Un refugio para las personas sin hogar después de años de duro trabajo
El sueño de hacer realidad este refugio se remonta a muchos años atrás. En LifeStyles siempre hemos hecho todo lo posible con los recursos a nuestra disposición para brindar vivienda a quienes la necesitan. Ofrecemos una gama continua de servicios de vivienda de emergencia, transitoria y permanente para los residentes del sur de Maryland; sin embargo, siempre ha sido difícil satisfacer la demanda.
La necesidad es aún mayor para las familias con niños y las personas mayores, ya que para estas poblaciones la estabilidad es un factor fundamental. El nuevo albergue ofrecerá semanas de alojamiento seguro con camas cálidas, comidas, espacios para que los niños jueguen o estudien, y acceso a servicios y recursos de apoyo para adultos.
En muchas situaciones de refugio de emergencia, incluyendo nuestro programa Noches Seguras en invierno, las personas deben salir de las instalaciones durante el día y regresar por la noche para comer y dormir. En el centro de White Plains, ofrecemos un programa diurno que les ayuda a aprovechar al máximo esas horas, aprendiendo nuevas habilidades y trabajando para encontrar una vivienda más sostenible.
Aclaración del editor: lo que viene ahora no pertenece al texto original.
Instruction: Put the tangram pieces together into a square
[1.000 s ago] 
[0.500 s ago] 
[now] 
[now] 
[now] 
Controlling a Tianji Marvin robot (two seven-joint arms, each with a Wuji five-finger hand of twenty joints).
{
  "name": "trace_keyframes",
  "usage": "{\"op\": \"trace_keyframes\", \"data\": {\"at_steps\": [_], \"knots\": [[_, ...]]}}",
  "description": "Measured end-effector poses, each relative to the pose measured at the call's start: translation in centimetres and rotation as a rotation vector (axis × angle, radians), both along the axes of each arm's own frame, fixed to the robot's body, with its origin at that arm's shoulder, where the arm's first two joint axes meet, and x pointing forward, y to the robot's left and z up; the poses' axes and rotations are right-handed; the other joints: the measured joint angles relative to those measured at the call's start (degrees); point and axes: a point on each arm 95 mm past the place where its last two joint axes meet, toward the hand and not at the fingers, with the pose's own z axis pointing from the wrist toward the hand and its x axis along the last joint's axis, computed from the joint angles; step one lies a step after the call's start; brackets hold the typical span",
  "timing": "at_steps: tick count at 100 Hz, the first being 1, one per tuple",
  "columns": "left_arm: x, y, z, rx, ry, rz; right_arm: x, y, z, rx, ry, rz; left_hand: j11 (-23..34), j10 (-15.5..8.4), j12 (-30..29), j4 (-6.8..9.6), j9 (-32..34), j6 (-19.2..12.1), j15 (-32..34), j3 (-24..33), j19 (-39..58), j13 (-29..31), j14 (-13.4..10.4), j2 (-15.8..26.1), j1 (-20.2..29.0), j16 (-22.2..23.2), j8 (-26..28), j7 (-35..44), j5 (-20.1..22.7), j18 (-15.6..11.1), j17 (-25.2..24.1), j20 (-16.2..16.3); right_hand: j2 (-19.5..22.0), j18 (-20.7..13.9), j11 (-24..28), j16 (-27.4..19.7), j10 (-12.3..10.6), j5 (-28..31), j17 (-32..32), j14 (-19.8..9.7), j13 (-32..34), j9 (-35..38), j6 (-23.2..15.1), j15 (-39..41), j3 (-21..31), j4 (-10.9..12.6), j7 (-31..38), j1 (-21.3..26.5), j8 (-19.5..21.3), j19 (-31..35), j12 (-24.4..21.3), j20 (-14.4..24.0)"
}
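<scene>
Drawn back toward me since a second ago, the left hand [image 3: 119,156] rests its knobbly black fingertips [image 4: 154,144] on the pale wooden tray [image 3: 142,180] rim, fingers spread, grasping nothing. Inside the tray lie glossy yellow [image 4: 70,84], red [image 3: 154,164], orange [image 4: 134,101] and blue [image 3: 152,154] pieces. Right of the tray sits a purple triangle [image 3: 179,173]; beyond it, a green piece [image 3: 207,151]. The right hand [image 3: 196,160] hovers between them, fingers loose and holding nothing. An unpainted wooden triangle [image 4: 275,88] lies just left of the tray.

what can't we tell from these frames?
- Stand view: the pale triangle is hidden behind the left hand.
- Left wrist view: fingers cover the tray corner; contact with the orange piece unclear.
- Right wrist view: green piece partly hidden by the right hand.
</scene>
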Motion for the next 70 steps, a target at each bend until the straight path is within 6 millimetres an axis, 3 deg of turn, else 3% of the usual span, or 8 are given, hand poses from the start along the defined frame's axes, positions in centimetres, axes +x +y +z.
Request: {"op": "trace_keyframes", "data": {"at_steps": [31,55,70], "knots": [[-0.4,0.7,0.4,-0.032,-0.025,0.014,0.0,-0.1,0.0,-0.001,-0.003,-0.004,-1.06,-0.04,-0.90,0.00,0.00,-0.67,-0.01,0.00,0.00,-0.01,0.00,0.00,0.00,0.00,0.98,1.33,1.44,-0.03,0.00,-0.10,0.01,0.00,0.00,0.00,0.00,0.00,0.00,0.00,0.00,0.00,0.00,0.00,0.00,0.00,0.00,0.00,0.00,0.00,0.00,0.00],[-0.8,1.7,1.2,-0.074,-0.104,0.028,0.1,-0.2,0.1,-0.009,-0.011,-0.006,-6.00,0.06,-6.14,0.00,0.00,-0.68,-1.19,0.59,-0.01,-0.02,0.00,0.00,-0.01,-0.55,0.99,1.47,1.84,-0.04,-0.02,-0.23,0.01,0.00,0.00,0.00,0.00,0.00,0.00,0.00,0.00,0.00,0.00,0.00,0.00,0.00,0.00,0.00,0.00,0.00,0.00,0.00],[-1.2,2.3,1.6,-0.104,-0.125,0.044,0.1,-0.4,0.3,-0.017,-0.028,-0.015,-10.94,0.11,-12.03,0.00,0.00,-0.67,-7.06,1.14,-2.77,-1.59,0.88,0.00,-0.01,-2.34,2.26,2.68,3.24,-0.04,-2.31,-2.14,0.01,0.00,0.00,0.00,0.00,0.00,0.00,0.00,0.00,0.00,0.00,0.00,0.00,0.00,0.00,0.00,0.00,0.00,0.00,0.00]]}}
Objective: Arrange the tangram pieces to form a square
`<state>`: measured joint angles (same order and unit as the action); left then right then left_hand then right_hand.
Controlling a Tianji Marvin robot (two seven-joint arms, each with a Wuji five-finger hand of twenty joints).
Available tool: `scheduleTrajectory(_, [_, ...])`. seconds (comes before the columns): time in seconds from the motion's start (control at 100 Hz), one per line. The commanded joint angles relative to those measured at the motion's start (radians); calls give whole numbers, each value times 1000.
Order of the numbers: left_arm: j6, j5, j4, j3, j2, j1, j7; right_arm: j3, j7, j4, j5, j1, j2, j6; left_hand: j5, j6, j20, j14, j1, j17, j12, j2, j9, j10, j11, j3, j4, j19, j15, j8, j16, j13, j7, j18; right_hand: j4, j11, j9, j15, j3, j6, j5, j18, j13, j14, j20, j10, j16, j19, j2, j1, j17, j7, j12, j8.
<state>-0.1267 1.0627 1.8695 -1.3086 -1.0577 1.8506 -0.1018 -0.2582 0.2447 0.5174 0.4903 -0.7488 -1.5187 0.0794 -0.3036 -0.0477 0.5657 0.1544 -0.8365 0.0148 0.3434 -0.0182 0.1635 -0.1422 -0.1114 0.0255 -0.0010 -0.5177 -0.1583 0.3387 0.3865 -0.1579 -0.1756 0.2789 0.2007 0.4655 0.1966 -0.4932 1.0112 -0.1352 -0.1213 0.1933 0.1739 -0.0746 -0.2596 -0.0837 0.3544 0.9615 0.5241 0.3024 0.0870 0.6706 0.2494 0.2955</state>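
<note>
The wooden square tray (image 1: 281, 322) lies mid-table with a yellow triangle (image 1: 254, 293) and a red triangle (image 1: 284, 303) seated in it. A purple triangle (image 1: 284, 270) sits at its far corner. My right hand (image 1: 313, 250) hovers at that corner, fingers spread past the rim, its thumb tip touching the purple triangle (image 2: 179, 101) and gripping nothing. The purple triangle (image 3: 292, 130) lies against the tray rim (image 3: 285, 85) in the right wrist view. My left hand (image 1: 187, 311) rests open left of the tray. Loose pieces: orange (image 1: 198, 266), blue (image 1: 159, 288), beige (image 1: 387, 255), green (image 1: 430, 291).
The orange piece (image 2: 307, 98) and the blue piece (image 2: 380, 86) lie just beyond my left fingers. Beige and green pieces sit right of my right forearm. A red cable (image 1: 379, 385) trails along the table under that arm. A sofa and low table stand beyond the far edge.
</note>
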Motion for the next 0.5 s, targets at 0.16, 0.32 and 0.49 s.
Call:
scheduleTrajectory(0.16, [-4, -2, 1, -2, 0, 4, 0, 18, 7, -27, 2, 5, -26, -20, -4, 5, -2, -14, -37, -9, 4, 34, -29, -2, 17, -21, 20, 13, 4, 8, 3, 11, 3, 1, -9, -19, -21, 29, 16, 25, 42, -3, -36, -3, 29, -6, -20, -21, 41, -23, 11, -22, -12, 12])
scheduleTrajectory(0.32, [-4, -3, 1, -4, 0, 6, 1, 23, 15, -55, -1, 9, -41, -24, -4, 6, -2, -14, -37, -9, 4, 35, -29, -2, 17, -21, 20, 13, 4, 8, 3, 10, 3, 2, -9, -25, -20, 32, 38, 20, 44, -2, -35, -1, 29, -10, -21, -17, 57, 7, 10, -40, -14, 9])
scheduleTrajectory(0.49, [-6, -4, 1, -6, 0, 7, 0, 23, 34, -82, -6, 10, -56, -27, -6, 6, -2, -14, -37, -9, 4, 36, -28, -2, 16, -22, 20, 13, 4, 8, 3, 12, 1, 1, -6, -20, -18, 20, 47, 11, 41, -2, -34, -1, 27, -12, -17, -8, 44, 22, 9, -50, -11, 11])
“No creo que jamás olvidaré las risas de felicidad de los niños al ver el Rincón Infantil”, dijo Washington. “Es un lugar solo para ellos, donde pueden hacer sus tareas o leer. Hay una zona de juegos al aire libre donde pueden relajarse este verano. Estoy tan feliz de que podamos tener esto para ellos”.”
La paciencia y la perseverancia finalmente son recompensadas
Esperábamos que nuestras puertas se abrieran antes.
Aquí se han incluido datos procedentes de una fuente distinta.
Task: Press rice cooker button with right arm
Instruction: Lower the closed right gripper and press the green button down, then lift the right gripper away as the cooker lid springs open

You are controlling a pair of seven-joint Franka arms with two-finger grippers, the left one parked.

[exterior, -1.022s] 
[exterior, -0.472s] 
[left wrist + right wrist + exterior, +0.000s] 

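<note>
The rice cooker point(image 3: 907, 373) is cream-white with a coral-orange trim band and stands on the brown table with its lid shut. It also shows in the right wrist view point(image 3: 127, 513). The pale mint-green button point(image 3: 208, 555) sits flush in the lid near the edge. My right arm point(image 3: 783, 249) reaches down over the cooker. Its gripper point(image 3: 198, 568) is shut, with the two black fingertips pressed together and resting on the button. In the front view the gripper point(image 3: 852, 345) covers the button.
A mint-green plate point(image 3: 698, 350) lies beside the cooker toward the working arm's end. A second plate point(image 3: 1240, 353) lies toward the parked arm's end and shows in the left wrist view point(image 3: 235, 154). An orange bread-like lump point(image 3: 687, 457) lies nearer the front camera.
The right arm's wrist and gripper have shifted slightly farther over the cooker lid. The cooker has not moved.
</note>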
Llegar desde donde empezamos hasta donde estamos ahora fue una tarea enorme. Requirió una renovación completa del edificio, transformándolo en un lugar adecuado y cómodo para vivir.
También requirió coordinación con el estado y el condado para garantizar que todo lo que hiciéramos cumpliera con los estrictos requisitos del código legal. Si bien es muy importante, este proceso también requiere muchísimo tiempo.
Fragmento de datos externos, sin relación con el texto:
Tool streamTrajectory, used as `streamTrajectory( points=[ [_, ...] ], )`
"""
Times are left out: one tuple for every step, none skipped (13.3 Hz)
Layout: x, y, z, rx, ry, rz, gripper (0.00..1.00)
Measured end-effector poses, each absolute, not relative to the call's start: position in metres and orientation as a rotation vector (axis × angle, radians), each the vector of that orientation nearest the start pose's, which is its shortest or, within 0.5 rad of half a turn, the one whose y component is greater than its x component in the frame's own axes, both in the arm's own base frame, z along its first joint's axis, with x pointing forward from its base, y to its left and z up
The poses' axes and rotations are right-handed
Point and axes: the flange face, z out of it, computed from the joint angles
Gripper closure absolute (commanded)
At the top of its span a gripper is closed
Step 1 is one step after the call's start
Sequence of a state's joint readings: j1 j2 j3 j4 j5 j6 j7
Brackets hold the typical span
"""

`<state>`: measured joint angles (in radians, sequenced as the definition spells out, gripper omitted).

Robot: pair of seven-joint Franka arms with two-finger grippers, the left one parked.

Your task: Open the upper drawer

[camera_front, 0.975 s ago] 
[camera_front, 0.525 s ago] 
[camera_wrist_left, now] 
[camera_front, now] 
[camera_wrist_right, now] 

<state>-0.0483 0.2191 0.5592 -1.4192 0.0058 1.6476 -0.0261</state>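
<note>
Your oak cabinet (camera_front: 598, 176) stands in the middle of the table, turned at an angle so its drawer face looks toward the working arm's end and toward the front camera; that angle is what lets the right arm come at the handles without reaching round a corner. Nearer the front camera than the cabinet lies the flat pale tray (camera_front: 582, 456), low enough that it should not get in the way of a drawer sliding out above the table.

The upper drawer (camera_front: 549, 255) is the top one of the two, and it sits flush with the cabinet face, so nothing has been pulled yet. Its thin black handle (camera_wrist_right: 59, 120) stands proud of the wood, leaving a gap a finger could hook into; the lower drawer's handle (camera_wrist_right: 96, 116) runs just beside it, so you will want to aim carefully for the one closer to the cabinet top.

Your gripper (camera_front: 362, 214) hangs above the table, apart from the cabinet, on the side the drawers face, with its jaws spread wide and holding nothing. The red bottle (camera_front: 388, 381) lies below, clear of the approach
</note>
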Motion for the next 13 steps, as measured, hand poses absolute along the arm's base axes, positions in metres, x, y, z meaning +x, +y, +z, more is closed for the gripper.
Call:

Con la llegada de la pandemia del coronavirus, todo se volvió aún más complejo y lento. Pero nunca nos rendimos.
En los últimos meses, hemos trabajado incansablemente para realizar los ajustes necesarios para pasar las inspecciones finales y contratar al personal necesario para administrar y operar el refugio las 24 horas del día, los 7 días de la semana.
Fue un ejercicio de resistencia, paciencia y fe.
Ya estamos aquí, y este sueño se ha hecho realidad. Es solo el comienzo. Este refugio de emergencia será un primer paso en el proceso de brindar ayuda, esperanza y transformación a todos los que se quedan aquí. Es el comienzo de la transición que los llevará de la indigencia a la estabilidad y la prosperidad.
El objetivo para cada persona que entra por estas puertas es avanzar en su camino hacia una vivienda permanente, hasta llegar a alquilar e incluso a ser propietaria de una vivienda. Esto es más que un refugio. Forma parte de un programa integral que les brinda el conocimiento, las herramientas, la mentoría y la motivación para generar un cambio positivo en sus vidas.
“La cantidad de personas y organizaciones que han contribuido a que esto sea posible es tan grande que no podría enumerarlas todas, pero estamos muy agradecidos por cada contribución de tiempo, recursos y apoyo”, dijo Washington. “Este es un nuevo comienzo. Es el inicio de algo que realmente creemos que tendrá un impacto positivo en nuestra zona para las generaciones futuras. Estamos muy agradecidos de que la comunidad se haya unido para hacer realidad este sueño”.”